休憩室読書中座記『ソルニット〜カルヴィーノ』2024/03
イタロ・カルヴィーノの『見えない都市』を読み終えたのでここ最近の読書をさらりとまとめてみました。
一冊目『迷うことについて』レベッカ・ソルニット 東辻賢治郎訳 左右社
ソルニットの縦横無尽に飛び回る筆致は今回も健在。出だしは子供時代に飲んでしまったユダヤ教の過越の祭りのワインから始まり、かつて時を共にした男と砂漠ガメの生息地へ、あるいは十九世紀のアメリカ砂金堀りへ。さらにはThe Clashの『LONDON CALLING』が呼び出され、ピーター・フジャーの写真に光をあて、二十代で亡くなった著者の友人が横に立つ。
こうして書くと曲芸師のようにさまざまな題材へ軽やかに飛び移るように感じるが、ソルニットの著作は違う。彼女はそうしておきながら、なお深くそれらは繋がり、あるいは別れながらも、歩き続け思索の深海を見せていく。先住民や弱者やパンクスや野生の声を拾い上げ、現代世界のあり方に疑問を投げる。
*本書とは直接関係ないが、父親からユダヤの血を受け継いだソルニットが現在のパレスチで起こっている惨状に対しTwitter(x)上で勇敢に発言する姿勢も信頼できる。
https://x.com/RebeccaSolnit?s=20
二冊目『マレー蘭印紀行』金子光晴著 中公文庫
「夫人森美千代とともに流浪する詩人の旅は、いつ果てるともなくつづく。」と裏表紙に説明のあるマレーシアからの紀行文。まだ三分の一しか読了していないので、よくわからないが、一向に夫人のことは登場しない旅行記でもある。この先で触れられるのだろうかとも思うが、今のところ、同行している彼女の姿はない。
街や河の名前が旅心を誘う。濃霧の水面に顔をギリギリまで近づけながら遡上する小舟に同乗しつつ、異国の響きに未踏の地への憧れが呼び起こされる。現地でゴム産業を行う昭和初期の日本の姿が垣間見える。
三冊目『幻獣の話』池内紀著 講談社学術文庫
マルコ・ポーロが人を介して獄中から現代へ書き伝えた東方見聞録の一角獣や、象ほどもあるという野牛の伝説。マルコはホラ吹きだろうか、という出だしから一気に著者である池内紀節に引き込まれる。

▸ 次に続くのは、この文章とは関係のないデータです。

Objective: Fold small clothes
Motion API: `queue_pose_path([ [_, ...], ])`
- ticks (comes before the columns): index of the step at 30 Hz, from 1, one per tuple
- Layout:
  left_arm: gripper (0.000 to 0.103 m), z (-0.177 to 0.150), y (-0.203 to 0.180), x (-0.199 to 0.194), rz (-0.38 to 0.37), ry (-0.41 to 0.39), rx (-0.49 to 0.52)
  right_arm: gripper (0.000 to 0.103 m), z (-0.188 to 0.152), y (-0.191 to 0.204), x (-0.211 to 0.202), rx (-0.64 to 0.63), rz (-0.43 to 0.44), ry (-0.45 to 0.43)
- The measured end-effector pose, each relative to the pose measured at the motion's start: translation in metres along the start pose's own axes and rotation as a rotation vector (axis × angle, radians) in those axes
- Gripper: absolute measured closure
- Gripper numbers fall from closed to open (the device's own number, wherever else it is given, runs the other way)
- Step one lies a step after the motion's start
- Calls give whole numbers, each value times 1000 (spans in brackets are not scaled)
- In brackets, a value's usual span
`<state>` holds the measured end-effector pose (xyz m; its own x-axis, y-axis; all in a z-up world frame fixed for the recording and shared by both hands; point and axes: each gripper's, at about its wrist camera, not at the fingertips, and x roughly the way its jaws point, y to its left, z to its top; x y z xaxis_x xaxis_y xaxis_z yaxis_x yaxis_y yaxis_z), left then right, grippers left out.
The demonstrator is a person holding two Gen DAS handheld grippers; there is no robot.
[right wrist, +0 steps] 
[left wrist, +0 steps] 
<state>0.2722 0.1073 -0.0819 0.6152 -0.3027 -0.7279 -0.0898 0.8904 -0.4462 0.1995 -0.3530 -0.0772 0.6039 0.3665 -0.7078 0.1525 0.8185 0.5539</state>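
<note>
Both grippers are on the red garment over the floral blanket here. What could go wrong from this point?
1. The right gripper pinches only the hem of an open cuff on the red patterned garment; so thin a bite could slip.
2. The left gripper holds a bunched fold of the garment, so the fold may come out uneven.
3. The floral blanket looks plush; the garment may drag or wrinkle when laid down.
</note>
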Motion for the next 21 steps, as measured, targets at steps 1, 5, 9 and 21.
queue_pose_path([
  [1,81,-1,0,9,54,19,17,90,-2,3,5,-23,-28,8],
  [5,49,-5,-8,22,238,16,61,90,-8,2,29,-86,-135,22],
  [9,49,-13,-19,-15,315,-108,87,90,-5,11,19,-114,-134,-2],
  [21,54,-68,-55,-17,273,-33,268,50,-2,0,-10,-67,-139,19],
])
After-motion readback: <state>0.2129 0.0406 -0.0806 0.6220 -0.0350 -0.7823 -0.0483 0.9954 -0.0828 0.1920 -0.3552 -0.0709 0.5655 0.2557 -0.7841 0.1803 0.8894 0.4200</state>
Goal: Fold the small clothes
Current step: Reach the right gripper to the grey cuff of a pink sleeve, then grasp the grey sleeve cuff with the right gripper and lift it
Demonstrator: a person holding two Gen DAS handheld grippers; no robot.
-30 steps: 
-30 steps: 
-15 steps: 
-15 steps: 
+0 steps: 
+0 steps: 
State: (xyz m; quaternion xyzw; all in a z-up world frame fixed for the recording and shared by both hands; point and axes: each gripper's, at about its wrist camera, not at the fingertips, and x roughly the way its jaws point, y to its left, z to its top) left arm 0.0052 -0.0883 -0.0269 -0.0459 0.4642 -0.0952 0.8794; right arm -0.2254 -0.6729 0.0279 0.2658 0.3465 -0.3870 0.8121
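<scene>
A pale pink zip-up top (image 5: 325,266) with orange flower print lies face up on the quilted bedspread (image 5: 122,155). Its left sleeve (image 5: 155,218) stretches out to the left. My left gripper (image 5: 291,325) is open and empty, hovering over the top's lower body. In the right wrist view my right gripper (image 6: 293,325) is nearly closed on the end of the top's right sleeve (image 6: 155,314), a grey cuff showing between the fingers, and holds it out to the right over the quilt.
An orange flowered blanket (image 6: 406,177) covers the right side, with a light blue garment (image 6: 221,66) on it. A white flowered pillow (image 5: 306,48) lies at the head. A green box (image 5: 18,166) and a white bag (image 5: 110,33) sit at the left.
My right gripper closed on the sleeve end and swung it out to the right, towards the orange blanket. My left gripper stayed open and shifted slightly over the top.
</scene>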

続く「神は幻獣を認めない」「目に見えない水路」など興味をそそられる項目に読書は止まらなくなり、気がついた頃には『あらゆる不思議な人間の新しい宇宙誌』や「蟻男」「ヤマタノオロチ」などを通し、世界のあらゆる伝説や幻獣が紹介されている。
*『あらゆる不思議な人間の新しい宇宙誌』については別記事<読書中座記:翻訳という想像 『幻獣の話』>の中に色々書きましたのでよろしければ。
池内さんの圧倒的な知識と調査能力、文章力に打ちのめされながらも、あっという間に読み終え、我に返ると楽しかった世界幻獣旅行が帰路についたことを知ることになる一冊。
四冊目『マルコ・ポーロの見えない都市』イタロ・カルヴィーノ著 米川良夫訳 河出書房新社
訳者が後書きで断っているように、この本の原書には「マルコ・ポーロの」という言葉はついていないらしい。しかし内容はマルコ・ポーロがフビライ汗にあらゆる都市について語って聞かせるもの。
実際にはマルコ・ポーロは獄中で自らの旅を語った書物を残したとされているけれど、この本ではマルコ自身が王様に世界の街について話す。空に並んだ丸屋根や市場、雨樋、山羊の群れ。ところが、読み進むにつれてこれは東方見聞録の再録というわけではなく、イタロ・カルヴィーノによる寓話なのだとわかる。ソフローニアという都ではジェットコースターやオートバイが走り、コンクリートもトラックもある。
カルヴィーノはそういった寓話の街々をマルコ・ポーロに語らせることで、現代に潜む都市の危うさや脆さ、人間の虚構を彫刻して見せる。
”レオニーアの都市は日々自分を造り変えている”という。そこでは包み紙を破ったばかりの石鹸で体を洗い、最新のおしゃべりに花が開く。また一方で、ひしゃげた歯磨のチューブやピアノや茶器セットまでがポリ袋に包まれ毎日捨てられているそうだ。
”物語を支配するものは声ではございません、耳でございます”とマルコに言わしめるカルヴィーノの寓話。それをどう読むのか、書物をめくるとき、試されているのは言葉ではなく我々の目なのだ。